The present invention relates to semiconductor devices and processing, and more particularly to a structure and method of fabricating a vertically oriented transistor in a silicon-on-insulator layer, the transistor having a body contact.
Speed is a key aspect of operational performance of integrated circuits. In recent years, enhanced fabrication techniques including silicon-on-insulator (SOI) technology have been introduced. SOI technology is becoming increasingly important since it assists in lowering the capacitance of transistors, enabling greater switching speeds. When field effect transistors (“FETs”) are formed in bulk substrates, the junction between the “body” of the transistor (i.e., the portion of the transistor including the transistor channel that is disposed immediately adjacent to the gate dielectric) and the semiconductor material adjacent to the body results in significant capacitance. In SOI substrates, active devices such as field effect transistors (FETs) are formed in a relatively thin layer of semiconductor material (Si) overlying a buried layer of insulating material such as a buried oxide (BOX). SOI technology eliminates the junction capacitance by electrically isolating the body of the transistor from the bulk region of the semiconductor substrate. The BOX layer, the gate dielectric, the source and drain regions, and sometimes additional isolations such as shallow trench isolation (STI) regions electrically isolate the body of the SOI FET.
The electrically isolated body of a transistor formed in an SOI substrate is known as a “floating body” because the body floats at a potential which varies according to various conditions in which the transistor is operated, wherein such potential is usually not known in advance. In consequence, the threshold voltage VT of the transistor is subject to variation, also to an extent that is usually not known in advance. The threshold voltage VT is the voltage at which a FET transitions from an ‘off’ state to an ‘on’ state. FETs are fabricated as either n-channel type FETs (NFETs) or p-channel type FETs (PFETs).
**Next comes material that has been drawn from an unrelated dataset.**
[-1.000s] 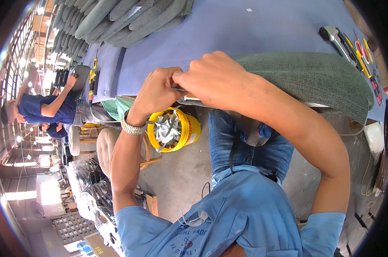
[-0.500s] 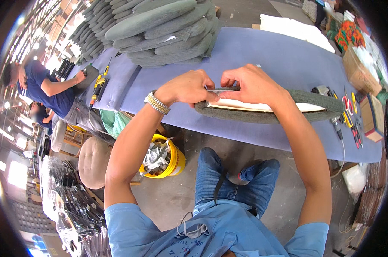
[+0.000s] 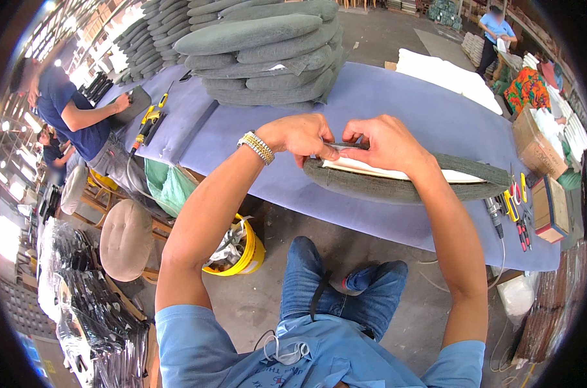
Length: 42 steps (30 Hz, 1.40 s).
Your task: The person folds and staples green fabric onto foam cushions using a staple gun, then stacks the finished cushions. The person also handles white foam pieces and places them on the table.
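Note:
A dark green fabric-covered seat cushion stands on edge on the blue-covered table, its pale underside facing up and partly showing. At its left end my left hand is closed, thumb and fingers pinching the fabric edge. Close beside it my right hand also grips the cover's edge, fingers curled and thumb pressed on the rim. The two thumbs nearly meet over the fold. My right forearm hides part of the cushion's middle.
Stacked green cushions rise at the table's far side. A yellow power tool lies left; a corded tool, scissors and pliers lie right. A yellow bucket of scraps stands below the edge. A co-worker handles a dark panel.
The view has shifted, so the table and stack sit lower. Both hands keep their hold on the fabric edge, and the thumbs have come closer together.

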### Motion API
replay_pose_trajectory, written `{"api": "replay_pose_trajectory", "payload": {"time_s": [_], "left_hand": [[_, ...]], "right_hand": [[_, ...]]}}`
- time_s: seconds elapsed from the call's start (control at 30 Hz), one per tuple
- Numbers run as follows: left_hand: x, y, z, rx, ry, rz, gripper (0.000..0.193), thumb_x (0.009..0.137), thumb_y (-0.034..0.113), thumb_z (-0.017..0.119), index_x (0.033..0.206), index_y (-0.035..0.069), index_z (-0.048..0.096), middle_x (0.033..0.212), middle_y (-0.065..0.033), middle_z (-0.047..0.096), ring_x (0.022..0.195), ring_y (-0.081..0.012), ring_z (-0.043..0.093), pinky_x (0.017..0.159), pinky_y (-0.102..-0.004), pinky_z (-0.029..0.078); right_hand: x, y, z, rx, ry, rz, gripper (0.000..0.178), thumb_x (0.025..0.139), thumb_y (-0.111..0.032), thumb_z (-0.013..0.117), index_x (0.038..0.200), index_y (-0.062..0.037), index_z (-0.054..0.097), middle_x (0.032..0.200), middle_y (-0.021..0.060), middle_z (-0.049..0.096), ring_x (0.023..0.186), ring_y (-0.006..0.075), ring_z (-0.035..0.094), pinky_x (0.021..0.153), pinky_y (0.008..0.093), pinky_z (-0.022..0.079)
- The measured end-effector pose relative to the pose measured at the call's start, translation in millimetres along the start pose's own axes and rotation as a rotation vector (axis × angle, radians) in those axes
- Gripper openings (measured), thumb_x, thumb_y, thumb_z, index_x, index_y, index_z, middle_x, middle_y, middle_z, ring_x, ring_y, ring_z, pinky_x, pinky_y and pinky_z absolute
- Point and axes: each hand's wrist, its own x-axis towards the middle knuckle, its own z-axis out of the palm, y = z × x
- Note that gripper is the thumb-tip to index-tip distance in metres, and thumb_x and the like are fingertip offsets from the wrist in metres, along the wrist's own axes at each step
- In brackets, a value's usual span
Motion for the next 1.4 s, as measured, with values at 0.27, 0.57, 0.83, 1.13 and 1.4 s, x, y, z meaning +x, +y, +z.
{"api": "replay_pose_trajectory", "payload": {"time_s": [0.27, 0.57, 0.83, 1.13, 1.4], "left_hand": [[8.9, -13.5, -1.9, -0.035, 0.055, 0.053, 0.041, 0.093, 0.035, 0.077, 0.092, -0.006, 0.074, 0.076, -0.0112, 0.071, 0.065, -0.0196, 0.07, 0.057, -0.0347, 0.061], [-20.2, -50.4, 64.7, -0.614, 0.531, 0.296, 0.031, 0.099, 0.02, 0.071, 0.12, -0.002, 0.072, 0.108, -0.0105, 0.075, 0.098, -0.0147, 0.07, 0.089, -0.0317, 0.057], [-16.0, -60.5, 84.2, -0.625, 0.671, 0.425, 0.031, 0.097, 0.015, 0.075, 0.125, 0.002, 0.073, 0.114, -0.0089, 0.077, 0.103, -0.0162, 0.071, 0.09, -0.0323, 0.057], [-14.1, -68.0, 86.7, -0.727, 0.635, 0.391, 0.03, 0.098, 0.012, 0.073, 0.126, 0.001, 0.072, 0.114, -0.0089, 0.076, 0.102, -0.0141, 0.069, 0.09, -0.0309, 0.056], [-13.1, -70.1, 88.0, -0.666, 0.693, 0.4, 0.029, 0.096, 0.012, 0.074, 0.123, 0.001, 0.073, 0.107, -0.0111, 0.078, 0.094, -0.0137, 0.07, 0.086, -0.0317, 0.056]], "right_hand": [[-3.2, -12.0, 8.0, -0.072, 0.173, -0.217, 0.018, 0.087, -0.021, 0.078, 0.101, -0.0118, 0.07, 0.111, 0.0077, 0.073, 0.096, 0.0338, 0.07, 0.077, 0.0463, 0.056], [7.5, 1.5, 1.6, -0.075, 0.03, -0.311, 0.01, 0.093, -0.014, 0.073, 0.099, -0.0071, 0.071, 0.134, 0.0097, 0.068, 0.108, 0.0345, 0.069, 0.088, 0.0437, 0.057], [17.0, -8.2, -12.9, -0.287, -0.019, -0.501, 0.011, 0.092, -0.017, 0.07, 0.099, -0.0079, 0.071, 0.129, 0.0081, 0.069, 0.104, 0.0307, 0.07, 0.082, 0.0419, 0.059], [33.3, -3.5, -2.0, -0.572, -0.046, -0.667, 0.005, 0.089, -0.016, 0.066, 0.09, -0.0115, 0.067, 0.095, 0.0007, 0.059, 0.087, 0.0191, 0.064, 0.072, 0.037, 0.053], [40.0, -7.2, 9.8, -0.447, -0.005, -0.578, 0.008, 0.084, -0.013, 0.073, 0.087, -0.01, 0.066, 0.085, 0.0034, 0.056, 0.076, 0.0229, 0.063, 0.066, 0.0392, 0.049]]}}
Whether the FET is a PFET or an NFET, the floating body of a FET constructed in an SOI substrate may cause the threshold voltage of the FET to vary somewhat over time.
While such variations in the threshold voltage are usually tolerable when the FET is used in a digital switching element such as an inverter or logic gate, FETs used in many applications, such as passgates of DRAM cells need to have a stable threshold voltage.
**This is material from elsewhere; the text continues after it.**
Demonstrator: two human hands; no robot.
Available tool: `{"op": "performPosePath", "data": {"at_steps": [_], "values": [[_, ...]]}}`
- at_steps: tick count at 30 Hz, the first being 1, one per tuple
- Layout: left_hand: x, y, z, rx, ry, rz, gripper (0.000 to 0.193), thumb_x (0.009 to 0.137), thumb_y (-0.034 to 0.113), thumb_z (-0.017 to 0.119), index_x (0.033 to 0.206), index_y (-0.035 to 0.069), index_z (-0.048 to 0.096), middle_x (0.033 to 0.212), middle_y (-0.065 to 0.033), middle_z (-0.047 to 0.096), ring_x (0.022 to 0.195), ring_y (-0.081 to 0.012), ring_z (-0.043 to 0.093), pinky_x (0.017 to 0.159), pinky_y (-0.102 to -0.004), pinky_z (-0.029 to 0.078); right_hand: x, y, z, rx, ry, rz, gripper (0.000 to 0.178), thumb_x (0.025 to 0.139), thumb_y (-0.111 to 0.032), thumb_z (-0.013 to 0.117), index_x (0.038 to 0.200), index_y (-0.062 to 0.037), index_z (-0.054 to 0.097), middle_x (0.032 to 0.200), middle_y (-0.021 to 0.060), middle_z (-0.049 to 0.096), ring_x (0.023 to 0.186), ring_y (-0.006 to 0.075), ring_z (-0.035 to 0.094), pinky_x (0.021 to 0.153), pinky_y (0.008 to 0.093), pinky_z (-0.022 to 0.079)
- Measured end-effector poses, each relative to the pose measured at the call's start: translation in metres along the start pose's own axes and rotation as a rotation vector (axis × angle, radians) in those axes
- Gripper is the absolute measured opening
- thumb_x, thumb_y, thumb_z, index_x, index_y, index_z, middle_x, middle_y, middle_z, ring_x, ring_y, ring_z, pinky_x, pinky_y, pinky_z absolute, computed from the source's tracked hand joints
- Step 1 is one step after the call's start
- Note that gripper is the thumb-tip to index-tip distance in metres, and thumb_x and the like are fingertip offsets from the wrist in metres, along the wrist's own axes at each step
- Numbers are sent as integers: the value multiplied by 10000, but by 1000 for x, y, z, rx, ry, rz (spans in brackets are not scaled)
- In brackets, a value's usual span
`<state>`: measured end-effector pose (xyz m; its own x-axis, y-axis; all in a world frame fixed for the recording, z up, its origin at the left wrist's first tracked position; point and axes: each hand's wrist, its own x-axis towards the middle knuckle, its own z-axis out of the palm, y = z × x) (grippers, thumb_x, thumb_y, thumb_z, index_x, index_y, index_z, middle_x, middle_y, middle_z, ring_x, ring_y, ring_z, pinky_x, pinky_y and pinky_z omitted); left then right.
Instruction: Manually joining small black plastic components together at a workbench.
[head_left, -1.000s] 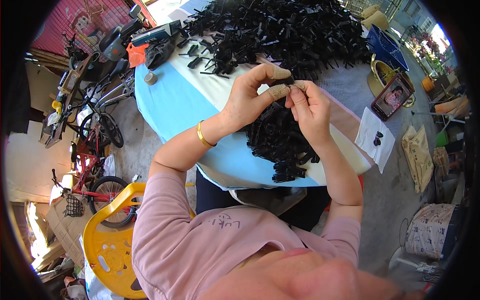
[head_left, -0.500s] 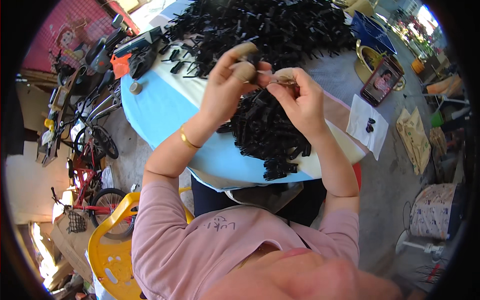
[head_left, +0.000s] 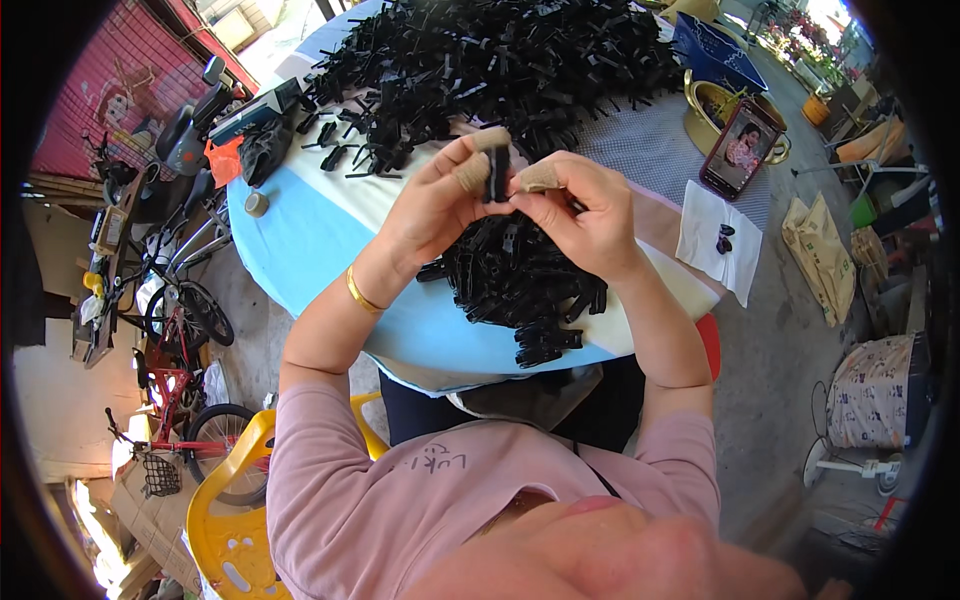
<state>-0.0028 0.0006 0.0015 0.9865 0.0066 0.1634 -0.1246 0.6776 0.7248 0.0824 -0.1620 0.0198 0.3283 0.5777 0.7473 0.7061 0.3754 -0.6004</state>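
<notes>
Over the near part of the table, my left hand [head_left: 432,200] grips a small black plastic piece [head_left: 497,175], upright between its taped thumb and fingers. My right hand [head_left: 588,215] is pinched at the lower right of that piece, thumb against a taped forefinger; whatever its fingertips hold is too small to make out. Below both hands lies a heap of similar black pieces [head_left: 520,285], close to the table's front edge. A far larger pile of narrow black pieces [head_left: 480,65] spreads across the back of the table.
The round table [head_left: 300,235] wears a striped cloth. At its right are a phone [head_left: 740,158], a gold pot [head_left: 703,128] and white paper [head_left: 697,225] with dark bits. A tape roll [head_left: 256,204] sits at the left edge. A yellow chair [head_left: 235,510] and bicycles stand left.
My hands have come slightly lower, and the black piece now shows upright in my left fingers. The whole view has shifted a little, with the table's things appearing further left.
</notes>
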Motion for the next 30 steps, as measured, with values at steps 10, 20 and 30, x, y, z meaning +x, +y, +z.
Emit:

In a particular example, the floating body may cause the threshold voltage of the NFET to increase, causing the NFET to switch on late for rising signal transitions and early in the case of falling signal transitions. When such NFET is used as the passgate of a DRAM storage cell, the late switching NFET can weaken the signal being stored to the storage cell during writing, as well as weaken the output signal of the storage cell during reading.
In another example, the floating body may cause the threshold voltage of the NFET to decrease. When such NFET used in a storage cell of a DRAM is turned off, the gate of the NFET must be maintained at a voltage which is lower than before to keep leakage current acceptably low. For example, the gate voltage can be maintained at a negative value when the NFET is turned off.
A body contact is an electrically conductive contact made to the body of the transistor to provide, inter alia, a path for the flow of charge carriers to and from the transistor body. A proper body contact can eliminate floating body problems by maintaining the transistor body at a constant potential. DRAM cells can include planar, vertical or hybrid transistors, the hybrid transistors being similar to both planar and vertical transistors. U.S. Pat. No. 5,606,188 to Bronner et al. and U.S. Pat. No. 6,429,477 to Mandelman et al. describe DRAM cells in which a body contact is provided to a planar SOI FET.
In a particular type of DRAM storage cell array, FETs used as passgates have conduction channels which are oriented in a vertical direction along a sidewall of a deep trench, the deep trench extending between an upper surface of the SOI region, through the BOX layer and into the bulk region of the substrate. Heretofore, such FETs, referred to as “vertical FETs”, disposed in SOI substrates have not been fabricated to have body contacts. Because vertical FETs in SOI substrates according to the prior art do not have body contacts, they suffer from the aforementioned floating body problems.